Their structure is basically a (long) list of vectors definitions (spatial, normals, texture coordinates, and so on) followed by a (long) list of structures defining faces. What are faces? Faces are tuples of indexes, which point specific vertexes, normals and texture coordinate in the previous lists. At least three vertexes are needed for each face, because it forms a triangle, that is the smaller polygon we can create.

Why is this needed? Well, because a single vertex could be shared by many faces (=polygons). That's important in real-time 3D programming, because avoiding redundancy is good for performances!

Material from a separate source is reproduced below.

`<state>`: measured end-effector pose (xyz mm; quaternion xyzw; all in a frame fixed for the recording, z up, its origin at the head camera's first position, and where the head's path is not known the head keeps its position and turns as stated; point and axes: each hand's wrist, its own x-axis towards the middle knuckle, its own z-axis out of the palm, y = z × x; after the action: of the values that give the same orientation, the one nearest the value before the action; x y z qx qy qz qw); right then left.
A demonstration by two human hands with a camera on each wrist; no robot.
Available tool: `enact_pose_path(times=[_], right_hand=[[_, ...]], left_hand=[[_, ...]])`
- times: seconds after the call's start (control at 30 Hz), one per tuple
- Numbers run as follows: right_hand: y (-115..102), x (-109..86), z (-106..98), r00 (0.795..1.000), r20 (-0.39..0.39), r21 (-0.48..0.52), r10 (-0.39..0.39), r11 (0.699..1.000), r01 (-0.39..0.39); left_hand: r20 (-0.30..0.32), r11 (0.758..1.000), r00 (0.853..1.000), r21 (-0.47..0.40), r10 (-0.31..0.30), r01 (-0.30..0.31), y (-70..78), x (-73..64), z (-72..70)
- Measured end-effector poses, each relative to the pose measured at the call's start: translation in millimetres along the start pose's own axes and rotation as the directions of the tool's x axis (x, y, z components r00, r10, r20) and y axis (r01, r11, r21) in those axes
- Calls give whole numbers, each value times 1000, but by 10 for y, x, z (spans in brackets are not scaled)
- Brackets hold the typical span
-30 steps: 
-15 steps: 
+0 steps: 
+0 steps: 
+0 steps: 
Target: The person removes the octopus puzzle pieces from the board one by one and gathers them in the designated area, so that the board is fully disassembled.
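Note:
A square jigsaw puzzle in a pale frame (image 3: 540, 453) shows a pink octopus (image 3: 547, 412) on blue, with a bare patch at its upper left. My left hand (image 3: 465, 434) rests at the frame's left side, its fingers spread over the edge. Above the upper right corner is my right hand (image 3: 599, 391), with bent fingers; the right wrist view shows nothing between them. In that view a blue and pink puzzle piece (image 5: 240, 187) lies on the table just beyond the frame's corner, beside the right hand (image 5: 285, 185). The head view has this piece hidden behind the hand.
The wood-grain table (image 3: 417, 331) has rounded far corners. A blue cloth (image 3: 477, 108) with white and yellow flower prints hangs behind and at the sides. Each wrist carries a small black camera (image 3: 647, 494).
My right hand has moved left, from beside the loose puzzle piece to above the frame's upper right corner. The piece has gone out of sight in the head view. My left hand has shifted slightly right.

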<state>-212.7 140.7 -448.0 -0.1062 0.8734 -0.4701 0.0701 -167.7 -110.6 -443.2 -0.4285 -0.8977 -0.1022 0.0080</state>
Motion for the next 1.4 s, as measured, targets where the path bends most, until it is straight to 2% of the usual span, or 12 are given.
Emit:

This is the very same idea behind OpenGL's indexed vertex arrays: rather than sending to the video card a list of vertexes, normals and texture coordinates (the so called immediate mode) we prepare a couple of arrays filled with informations, and another array of indexes which tell OpenGL what vertex use in a certain primitive.

Sounds good, uh? Well, there is a couple of drawbacks actually.

The biggest is that every index points simultaneously at vertex, normals and texture arrays! For instance, if our first index is "1", that face points vertex[1], normal[1] and texture_coord[1]. That's a real nightmare, because there's no ensurance that our modeling softwares will produce .OBJ files featuring correctly ordered lists! Moreover, there's often a few of vertexes (which are often shared by many faces) and lot of normals!

So what?? Well, OpenGL does not aid us in any way: you gotta solve with your hands. My solution is the following:
  • parse the OBJ file, loading vertexes, normals, and faces;
  • from faces, create a definitive vertex index and a temporary arrays for normals and textures coordinates;
  • for each i in number_of_indexes do
    definitive_normal_array[ index_array[i] ] :=
    Temporary_normals_array[ TemporaryNormalIndexes[i] ]
And there you go, you have correct normals bound to the right vertex. You could even have time for re-normalizing them, if they aren't.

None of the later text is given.